# ACTIVITY:
Render every entry verbatim.

# AVAILABLE DATA:
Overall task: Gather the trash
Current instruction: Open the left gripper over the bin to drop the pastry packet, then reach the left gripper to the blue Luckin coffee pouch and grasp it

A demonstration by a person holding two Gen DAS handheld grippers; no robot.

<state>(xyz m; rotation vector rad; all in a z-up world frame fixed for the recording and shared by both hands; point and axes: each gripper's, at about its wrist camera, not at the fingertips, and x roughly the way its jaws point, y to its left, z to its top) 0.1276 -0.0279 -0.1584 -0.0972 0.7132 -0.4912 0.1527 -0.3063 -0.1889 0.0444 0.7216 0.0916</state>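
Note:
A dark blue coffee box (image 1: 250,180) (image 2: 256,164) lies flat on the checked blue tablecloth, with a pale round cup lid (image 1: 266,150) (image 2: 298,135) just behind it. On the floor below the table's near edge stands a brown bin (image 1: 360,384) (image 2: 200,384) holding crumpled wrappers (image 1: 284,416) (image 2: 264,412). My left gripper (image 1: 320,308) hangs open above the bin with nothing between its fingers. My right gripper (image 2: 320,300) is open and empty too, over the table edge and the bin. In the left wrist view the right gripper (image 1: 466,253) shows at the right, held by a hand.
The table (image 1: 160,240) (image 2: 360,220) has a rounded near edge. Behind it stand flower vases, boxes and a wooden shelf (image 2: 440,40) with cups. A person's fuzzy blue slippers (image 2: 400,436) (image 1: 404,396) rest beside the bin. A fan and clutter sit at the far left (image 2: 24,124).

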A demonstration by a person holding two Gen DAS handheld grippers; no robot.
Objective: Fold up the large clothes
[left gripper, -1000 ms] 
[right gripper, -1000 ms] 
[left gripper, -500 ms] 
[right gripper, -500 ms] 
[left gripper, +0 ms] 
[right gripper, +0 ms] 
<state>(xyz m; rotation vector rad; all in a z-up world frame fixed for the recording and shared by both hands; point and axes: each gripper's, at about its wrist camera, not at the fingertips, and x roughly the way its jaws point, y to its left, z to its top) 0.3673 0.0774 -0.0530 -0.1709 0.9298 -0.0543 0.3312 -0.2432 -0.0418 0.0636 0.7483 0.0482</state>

# THE COMPLETED TASK:
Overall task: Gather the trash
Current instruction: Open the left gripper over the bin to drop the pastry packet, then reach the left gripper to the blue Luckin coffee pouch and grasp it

A demonstration by a person holding two Gen DAS handheld grippers; no robot.

<state>(xyz m; rotation vector rad; all in a z-up world frame fixed for the recording and shared by both hands; point and axes: each gripper's, at about its wrist camera, not at the fingertips, and x roughly the way its jaws point, y to its left, z to its top) 0.1276 -0.0279 -0.1584 -0.0972 0.7132 -0.4912 0.1527 -0.3063 -0.1889 0.0444 0.7216 0.0916</state>
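Note:
A dark blue coffee box (image 1: 250,180) (image 2: 256,164) lies flat on the checked blue tablecloth, with a pale round cup lid (image 1: 266,150) (image 2: 298,135) just behind it. On the floor below the table's near edge stands a brown bin (image 1: 360,384) (image 2: 200,384) holding crumpled wrappers (image 1: 284,416) (image 2: 264,412). My left gripper (image 1: 320,308) hangs open above the bin with nothing between its fingers. My right gripper (image 2: 320,300) is open and empty too, over the table edge and the bin. In the left wrist view the right gripper (image 1: 466,253) shows at the right, held by a hand.
The table (image 1: 160,240) (image 2: 360,220) has a rounded near edge. Behind it stand flower vases, boxes and a wooden shelf (image 2: 440,40) with cups. A person's fuzzy blue slippers (image 2: 400,436) (image 1: 404,396) rest beside the bin. A fan and clutter sit at the far left (image 2: 24,124).
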
A demonstration by a person holding two Gen DAS handheld grippers; no robot.
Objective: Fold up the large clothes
[left gripper, -1000 ms] 
[right gripper, -1000 ms] 
[left gripper, -500 ms] 
[right gripper, -500 ms] 
[left gripper, +0 ms] 
[right gripper, +0 ms] 
<state>(xyz m; rotation vector rad; all in a z-up world frame fixed for the recording and shared by both hands; point and axes: each gripper's, at about its wrist camera, not at the fingertips, and x roughly the way its jaws point, y to its left, z to its top) 0.3673 0.0774 -0.0530 -0.1709 0.9298 -0.0543 0.3312 -0.2432 -0.0418 0.0636 0.7483 0.0482</state>

With this, the answer is complete.